Worth seeing: as a cheap, pointless waste-of-time of a so-called time-travel comedy
Director:Gareth Carrivick
Featuring:Anna Faris, Chris O'Dowd, Dario Attanasio, Dean Lennox Kelly, John Snowden, John Warman, Marc Wootton
Length:83 minutes
Certificate:15
Country:UK
Released:24th April 2009

WHAT’S IT ABOUT?

Theme-park employees Ray (Chris O’Dowd), Toby (Marc Wootton) and Pete (Dean Lennox Kelly) head to the pub after a hard day’s work, during which Ray was sacked for scaring the children and Toby and Pete were humiliated, handing out leaflets dressed as dinosaurs.

Their conversation tells us that Toby wants to be a screenwriter, both he and Ray are sci-fi nerds and Pete’s more of a sceptic – so all the antithesis you need for a good character comedy, right? Sadly not.

When Cassie (Anna Faris) turns up and tells Ray that she’s come from the future to fix a time-leak in the gents’ loos at the pub, he’s unsurprisingly a little taken aback.

But soon, the three of them find themselves whizzing through time – in and out of the gents’ – through a future where they’re famous – and an even further future where all humankind has been wiped out. They find themselves in alternate realities – watching themselves from afar and doing their best to avoid their future and past selves – all the usual staples of time-travelling.

WHAT’S IT LIKE?

People have said this does for sci-fi what Shaun of the Dead did for zombie films – it tries to, but it fails.

The characters (apart from O’Dowd) aren’t likeable or interesting enough – the story isn’t strong enough – the locations aren’t aesthetically pleasing enough (almost entirely set in the pub, it’s too claustrophobic for a time-travel film) – the jokes aren’t funny enough.

Time travel has been done so many times before – but it’s never felt so pointless before.

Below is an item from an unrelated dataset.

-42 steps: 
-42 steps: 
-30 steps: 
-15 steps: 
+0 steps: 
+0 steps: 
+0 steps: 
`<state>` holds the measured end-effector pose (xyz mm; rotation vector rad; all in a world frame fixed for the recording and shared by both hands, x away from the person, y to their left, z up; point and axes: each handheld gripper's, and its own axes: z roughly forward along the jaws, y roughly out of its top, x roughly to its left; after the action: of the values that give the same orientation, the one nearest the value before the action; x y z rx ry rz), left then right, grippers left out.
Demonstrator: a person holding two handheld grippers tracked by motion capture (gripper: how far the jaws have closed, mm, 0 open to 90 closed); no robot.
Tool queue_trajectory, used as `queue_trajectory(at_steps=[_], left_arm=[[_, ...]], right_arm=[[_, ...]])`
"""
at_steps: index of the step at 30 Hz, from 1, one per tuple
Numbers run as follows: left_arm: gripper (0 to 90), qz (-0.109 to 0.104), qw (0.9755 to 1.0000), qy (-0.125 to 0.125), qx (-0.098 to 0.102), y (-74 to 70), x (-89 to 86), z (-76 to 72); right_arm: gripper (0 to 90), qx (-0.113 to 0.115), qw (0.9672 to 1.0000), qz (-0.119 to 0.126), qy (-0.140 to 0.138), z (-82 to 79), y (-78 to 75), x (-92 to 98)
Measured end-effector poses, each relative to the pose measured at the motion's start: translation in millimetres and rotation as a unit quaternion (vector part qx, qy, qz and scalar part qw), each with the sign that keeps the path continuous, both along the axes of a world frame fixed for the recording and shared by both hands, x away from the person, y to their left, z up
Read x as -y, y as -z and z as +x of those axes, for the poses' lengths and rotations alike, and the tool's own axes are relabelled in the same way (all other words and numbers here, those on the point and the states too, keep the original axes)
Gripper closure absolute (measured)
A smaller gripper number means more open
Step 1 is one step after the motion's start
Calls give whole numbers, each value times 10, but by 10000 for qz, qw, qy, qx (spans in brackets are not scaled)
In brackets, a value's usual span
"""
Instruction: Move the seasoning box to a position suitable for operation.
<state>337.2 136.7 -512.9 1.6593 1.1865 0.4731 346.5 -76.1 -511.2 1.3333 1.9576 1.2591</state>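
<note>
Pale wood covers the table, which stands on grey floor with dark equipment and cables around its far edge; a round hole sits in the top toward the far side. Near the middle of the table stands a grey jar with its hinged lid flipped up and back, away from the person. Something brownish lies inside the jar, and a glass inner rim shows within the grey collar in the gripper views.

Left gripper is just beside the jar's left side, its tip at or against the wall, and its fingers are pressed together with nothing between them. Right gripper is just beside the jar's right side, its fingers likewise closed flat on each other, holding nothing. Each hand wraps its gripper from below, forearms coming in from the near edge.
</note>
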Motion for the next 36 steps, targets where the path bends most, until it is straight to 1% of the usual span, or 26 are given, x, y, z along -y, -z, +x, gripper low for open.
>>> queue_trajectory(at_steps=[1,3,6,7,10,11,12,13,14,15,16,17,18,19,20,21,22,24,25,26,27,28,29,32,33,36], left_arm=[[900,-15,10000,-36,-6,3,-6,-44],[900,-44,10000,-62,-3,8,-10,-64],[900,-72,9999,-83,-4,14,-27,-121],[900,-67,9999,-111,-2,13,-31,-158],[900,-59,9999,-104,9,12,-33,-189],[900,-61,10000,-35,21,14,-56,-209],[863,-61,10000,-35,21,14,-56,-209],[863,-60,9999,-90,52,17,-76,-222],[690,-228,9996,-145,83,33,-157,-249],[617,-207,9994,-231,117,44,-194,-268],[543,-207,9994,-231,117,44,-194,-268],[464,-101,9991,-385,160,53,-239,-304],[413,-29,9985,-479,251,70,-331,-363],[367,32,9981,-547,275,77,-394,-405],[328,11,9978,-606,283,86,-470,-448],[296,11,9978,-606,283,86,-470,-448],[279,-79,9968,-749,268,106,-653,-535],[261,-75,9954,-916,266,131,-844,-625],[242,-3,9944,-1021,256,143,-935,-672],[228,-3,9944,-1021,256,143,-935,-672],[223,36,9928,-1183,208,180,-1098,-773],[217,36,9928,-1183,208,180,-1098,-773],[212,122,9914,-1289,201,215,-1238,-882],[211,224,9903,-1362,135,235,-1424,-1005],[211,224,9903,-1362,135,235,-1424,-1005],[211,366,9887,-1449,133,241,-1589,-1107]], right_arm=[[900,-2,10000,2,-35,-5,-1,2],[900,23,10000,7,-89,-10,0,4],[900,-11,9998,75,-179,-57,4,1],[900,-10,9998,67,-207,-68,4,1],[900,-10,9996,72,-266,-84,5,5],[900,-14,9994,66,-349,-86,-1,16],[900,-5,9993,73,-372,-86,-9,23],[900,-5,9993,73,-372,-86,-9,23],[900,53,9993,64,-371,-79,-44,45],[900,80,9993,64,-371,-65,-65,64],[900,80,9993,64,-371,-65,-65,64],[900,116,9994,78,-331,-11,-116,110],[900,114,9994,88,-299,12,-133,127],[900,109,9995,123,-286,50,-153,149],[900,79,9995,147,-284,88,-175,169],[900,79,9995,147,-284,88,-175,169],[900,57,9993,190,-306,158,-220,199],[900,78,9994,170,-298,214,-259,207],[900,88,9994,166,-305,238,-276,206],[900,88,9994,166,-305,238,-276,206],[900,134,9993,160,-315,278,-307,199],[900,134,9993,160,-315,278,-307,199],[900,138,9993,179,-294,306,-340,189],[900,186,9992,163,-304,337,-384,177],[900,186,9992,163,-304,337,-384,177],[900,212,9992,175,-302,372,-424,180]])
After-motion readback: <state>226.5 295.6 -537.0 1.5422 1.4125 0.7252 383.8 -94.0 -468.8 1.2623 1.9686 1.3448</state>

Most of the gags are cheap or fall flat.

Without enough in the budget to move around between different locations, they have come up with a story which allows them to move around between different time-zones in the same location – fake beards and ripped jumpers don’t cost much, and cheap-looking CGI clearly costs less than building new sets or taking the entire cast and crew to a new location.

And that’s the thing – the whole film screams cheap – and throwing in Hollywood’s Anna Faris doesn’t make it look any more costly.

It feels like a very stretched out pilot episode for a low-budget sci-fi (sorry, SF) sit-com – perhaps a pretender to the crown of Red Dwarf – but by stretching it far beyond the limit of elasticity, there’s no going back – there’s no rescuing anything out of this – it’s already too tired to try it on the small screen where it would have been more at home.

The most frequently asked question by anyone watching this film is likely to be “what on earth is this nonsense I’m wasting my time watching? I wonder if I can nip to the gents and go back a couple of hours and get that time back!”